He inhaled without relief, as if the air he took in were going elsewhere than to his lungs, although his belief that he was drawing full breaths might have been a misperception. An immediate sense of suffocation overcame him, a choking anxiety, and he could not stave off panic.

When he pushed up from the mattress, he was whirled into such a dizziness that the bed seemed to be on a carousel, and he fell back onto his pillows, gasping, soaked in a copious and instant hot sweat.

In that moment, a light-year was defined as the distance between him and the telephone on the adjacent nightstand. He could see it but did not have enough knowledge of Einsteinian physics to be able to make the epic voyage.

The paroxysms lasted only a couple of minutes. But when he could again draw breath easily, air had never tasted sweeter.

For a while, he was reluctant to move, afraid that movement would trigger another event, the same or worse. When at last he sat up, swung his legs off the bed, and stood, he discovered that his ankles were badly swollen.

Although he took his medications faithfully and punctually, he was retaining water.

Standing beside the bed, for the first time in months he heard a tapping, someone gently rapping, rapping at a window or a door.

Panic had subsided, but fear remained. The sweat that sheathed him had gone cold.

Turning, he searched for the source of the sound, cocked his head toward the insistent metronomic tap. He took a few steps in one direction, but then took a few in another, pausing repeatedly to listen.

He moved from the bedroom into the sitting room, into the bedroom once more, and then into the black granite and the gold onyx and the stainless steel and the mirrored walls of his bathroom. In that maze of reflections, the rapping continued, as loud there as everywhere else.

For a moment Ryan believed that the sound came from underfoot, that its ubiquitous nature-always the same volume, the same timbre in room after room-indicated a source beneath the floorboards, one that, incredibly, was mobile and tracking him.

But then he recalled that the floors were lightweight concrete, which had been specified for the very purpose of sound suppression. No floorboards existed to be torn up. No hollow space lay underfoot, through which the source of the sound could pursue him.

He looked at the ceiling, the only other plane universal to these third-floor rooms, and he thought of the attic overhead. He entertained the possibly lunatic, certainly antic image of a stalker above him, some phantom who had traded opera-house cellars for higher haunting grounds, electronically monitoring Ryan’s position for the purpose of tormenting him with the rapping, the soft rapping, the soft rap-rap-rapping, only this and nothing more.

That absurd speculation lasted mere seconds, for abruptly Ryan realized that the sound arose from within him. Although it was not the classic lub-dub of the blood pump, it was associated with those rhythms. It was an ominous throb born of his heart’s malfunction, not a gloved knuckle against a door, not a fat moth against a windowpane, but a blood-and-muscle sound, and if it failed to fade away this time, as it had faded before, if the rapping kept on long enough, it would be answered, not by Ryan, but by Death.

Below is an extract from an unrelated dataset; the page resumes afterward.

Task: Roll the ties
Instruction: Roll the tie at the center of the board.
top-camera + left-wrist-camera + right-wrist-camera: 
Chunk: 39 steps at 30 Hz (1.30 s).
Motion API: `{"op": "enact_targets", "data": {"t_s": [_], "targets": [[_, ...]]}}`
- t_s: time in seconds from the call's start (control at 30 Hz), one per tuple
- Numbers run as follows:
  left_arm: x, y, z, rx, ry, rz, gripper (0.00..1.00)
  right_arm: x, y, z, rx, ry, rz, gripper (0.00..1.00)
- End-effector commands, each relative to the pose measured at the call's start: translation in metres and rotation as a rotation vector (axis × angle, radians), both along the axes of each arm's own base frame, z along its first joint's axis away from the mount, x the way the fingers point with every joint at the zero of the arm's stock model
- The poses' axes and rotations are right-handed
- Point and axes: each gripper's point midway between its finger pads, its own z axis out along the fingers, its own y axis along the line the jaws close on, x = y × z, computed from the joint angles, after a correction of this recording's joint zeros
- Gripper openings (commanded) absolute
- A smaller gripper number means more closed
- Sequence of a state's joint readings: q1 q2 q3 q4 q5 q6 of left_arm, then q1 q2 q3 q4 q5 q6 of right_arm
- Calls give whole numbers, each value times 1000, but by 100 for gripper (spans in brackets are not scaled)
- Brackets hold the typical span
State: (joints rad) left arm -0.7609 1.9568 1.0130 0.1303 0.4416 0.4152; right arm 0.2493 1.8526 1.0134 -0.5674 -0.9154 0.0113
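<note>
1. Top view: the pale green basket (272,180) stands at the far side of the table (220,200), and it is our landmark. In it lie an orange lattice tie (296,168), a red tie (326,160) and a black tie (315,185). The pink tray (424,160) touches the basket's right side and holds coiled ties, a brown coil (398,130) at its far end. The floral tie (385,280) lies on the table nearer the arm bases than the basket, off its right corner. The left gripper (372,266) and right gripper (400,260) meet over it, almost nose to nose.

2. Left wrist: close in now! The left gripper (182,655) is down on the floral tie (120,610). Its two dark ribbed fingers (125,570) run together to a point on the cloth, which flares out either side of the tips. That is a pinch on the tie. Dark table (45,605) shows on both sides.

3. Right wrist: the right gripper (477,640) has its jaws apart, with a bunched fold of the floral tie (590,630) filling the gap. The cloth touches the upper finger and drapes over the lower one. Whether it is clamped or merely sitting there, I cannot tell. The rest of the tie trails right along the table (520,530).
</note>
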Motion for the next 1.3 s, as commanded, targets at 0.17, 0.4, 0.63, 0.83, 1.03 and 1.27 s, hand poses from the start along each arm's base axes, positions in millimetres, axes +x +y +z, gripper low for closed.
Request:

He took a shower, as hot as he could endure, hoping to chase the cold from his bones. The quiet rap came and went and came again, but he did not wipe the steam from the glass door in expectation of an intruder’s grinning face.

In his closet, which was as large as a room, as he dressed, the rapping might have come from behind any cabinet door, from within any drawer, from behind any pane of the three-sided mirror, but Ryan no longer needed to search for the source.

The scheduled superstretch from the limousine service arrived at eight o’clock. The driver called himself Naraka, though Ryan didn’t know if that was his first name or his last.

As they pulled away from the house, the internal knocking fell silent and never once resumed all the way from Newport Coast into distant Beverly Hills.

Two days previously, prior to dinner with Samantha, Ryan had secured an emergency appointment with Dr. Dougal Hobb. Following Sam’s disapproval, he considered canceling it, but left the final decision for the last minute, for this morning.

Considering the frightening problem with his breathing in the night and the belated realization that the occasional knocking was a muffled internal sound, he believed that a conversation with Hobb would be prudent.

Ryan did not inform Dr. Gupta or Forry Stafford of his decision. He did not even tell Samantha.

His only consultation was with his instinct for survival, which told him that meeting Hobb was not merely advisable but as essential to the preservation of his life as a flame-free stairway would be indispensable to a man trapped in the inferno of a burning high-rise.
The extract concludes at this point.